### Work to be completed
In the material below, find the line with "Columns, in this" and the line with "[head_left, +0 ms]", then output both and every line between them exactly, omitting pictures.

### Information shown
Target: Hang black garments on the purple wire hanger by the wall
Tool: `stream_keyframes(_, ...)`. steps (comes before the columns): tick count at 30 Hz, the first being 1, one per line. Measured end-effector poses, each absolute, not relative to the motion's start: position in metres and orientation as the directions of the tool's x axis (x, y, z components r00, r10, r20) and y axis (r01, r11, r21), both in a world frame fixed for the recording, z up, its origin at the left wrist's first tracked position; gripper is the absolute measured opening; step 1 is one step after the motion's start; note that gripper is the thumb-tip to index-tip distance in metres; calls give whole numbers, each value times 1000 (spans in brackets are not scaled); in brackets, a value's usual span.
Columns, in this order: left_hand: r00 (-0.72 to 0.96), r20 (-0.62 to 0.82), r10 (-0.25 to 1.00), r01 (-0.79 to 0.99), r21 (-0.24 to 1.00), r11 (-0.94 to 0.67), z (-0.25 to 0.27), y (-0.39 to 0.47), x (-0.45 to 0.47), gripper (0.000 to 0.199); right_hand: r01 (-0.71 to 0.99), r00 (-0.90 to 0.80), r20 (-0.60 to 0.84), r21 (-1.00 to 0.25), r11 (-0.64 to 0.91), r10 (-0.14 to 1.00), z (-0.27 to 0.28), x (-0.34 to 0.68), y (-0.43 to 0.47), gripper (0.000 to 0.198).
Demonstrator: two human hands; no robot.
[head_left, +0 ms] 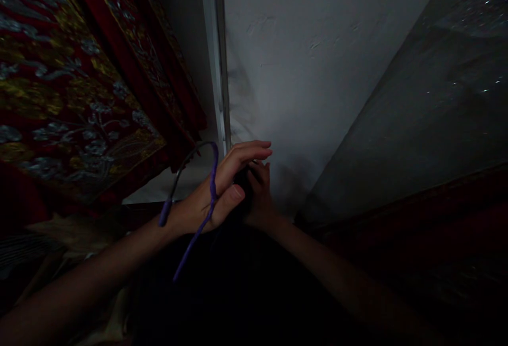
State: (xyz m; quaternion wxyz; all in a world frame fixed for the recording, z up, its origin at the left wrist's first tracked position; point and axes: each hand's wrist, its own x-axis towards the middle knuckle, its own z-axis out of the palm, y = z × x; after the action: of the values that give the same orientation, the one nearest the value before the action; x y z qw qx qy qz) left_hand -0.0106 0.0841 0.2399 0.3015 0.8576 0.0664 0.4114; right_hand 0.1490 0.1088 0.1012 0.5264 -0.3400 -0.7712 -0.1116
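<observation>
My left hand [222, 192] reaches across the middle of the view. Its fingers are stretched out to the right and the thumb stands apart below them. A bent, cord-like purple strand [194, 240] lies across this hand near the base of the thumb. Its upper part curves left into a thin dark length, which ends in a purple tip above the wrist. Just behind and to the right is my right hand [262, 198], partly covered by the left. The right fingers are bent near a dark shape between the hands; what they hold is too dark to make out.
Red cloths with gold and silver embroidery [79, 81] hang at the left. A narrow pale metal strip [216, 44] runs down beside the white wall [301, 60]. On the right is a clear, glinting plastic sheet [428, 102]. Pale wooden-looking pieces [75, 235] lie at the lower left.
</observation>
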Motion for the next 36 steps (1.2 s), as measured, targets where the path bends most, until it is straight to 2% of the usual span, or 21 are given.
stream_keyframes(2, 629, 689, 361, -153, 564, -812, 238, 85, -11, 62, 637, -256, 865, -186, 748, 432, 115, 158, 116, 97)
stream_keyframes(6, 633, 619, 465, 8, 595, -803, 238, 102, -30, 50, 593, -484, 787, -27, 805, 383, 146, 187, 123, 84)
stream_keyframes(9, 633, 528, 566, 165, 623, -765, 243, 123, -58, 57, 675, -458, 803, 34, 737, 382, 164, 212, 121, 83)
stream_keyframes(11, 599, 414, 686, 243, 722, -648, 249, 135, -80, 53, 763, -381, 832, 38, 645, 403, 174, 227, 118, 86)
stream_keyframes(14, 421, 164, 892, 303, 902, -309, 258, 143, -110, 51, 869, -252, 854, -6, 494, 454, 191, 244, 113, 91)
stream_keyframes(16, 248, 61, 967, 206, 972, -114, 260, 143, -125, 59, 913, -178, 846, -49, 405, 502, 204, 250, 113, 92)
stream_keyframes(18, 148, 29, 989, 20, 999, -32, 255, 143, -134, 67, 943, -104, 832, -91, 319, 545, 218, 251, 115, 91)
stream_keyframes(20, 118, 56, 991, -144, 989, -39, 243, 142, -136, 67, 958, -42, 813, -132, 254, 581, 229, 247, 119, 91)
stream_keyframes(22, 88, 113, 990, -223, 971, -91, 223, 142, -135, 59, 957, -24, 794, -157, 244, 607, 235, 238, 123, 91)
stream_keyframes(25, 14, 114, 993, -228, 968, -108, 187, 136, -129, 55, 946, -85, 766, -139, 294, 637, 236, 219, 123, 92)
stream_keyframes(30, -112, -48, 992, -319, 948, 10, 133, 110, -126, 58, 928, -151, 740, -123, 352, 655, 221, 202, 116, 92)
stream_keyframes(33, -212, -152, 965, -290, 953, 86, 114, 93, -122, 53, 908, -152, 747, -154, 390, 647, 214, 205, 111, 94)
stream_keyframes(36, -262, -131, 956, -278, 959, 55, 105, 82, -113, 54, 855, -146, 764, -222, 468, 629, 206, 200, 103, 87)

### Output below
Columns, in this order: left_hand: r00 (-0.72 to 0.96), r20 (-0.62 to 0.82), r10 (-0.25 to 1.00), r01 (-0.79 to 0.99), r21 (-0.24 to 1.00), r11 (-0.94 to 0.67), z (-0.25 to 0.27), y (-0.39 to 0.47), x (-0.45 to 0.47), gripper (0.000 to 0.199); right_hand: r01 (-0.71 to 0.99), r00 (-0.90 to 0.80), r20 (-0.60 to 0.84), r21 (-1.00 to 0.25), r11 (-0.64 to 0.91), r10 (-0.14 to 1.00), z (-0.27 to 0.28), x (-0.34 to 0.68), y (-0.43 to 0.47), gripper (0.000 to 0.198).
Demonstrator: two human hands; no robot.
[head_left, +0 ms] 

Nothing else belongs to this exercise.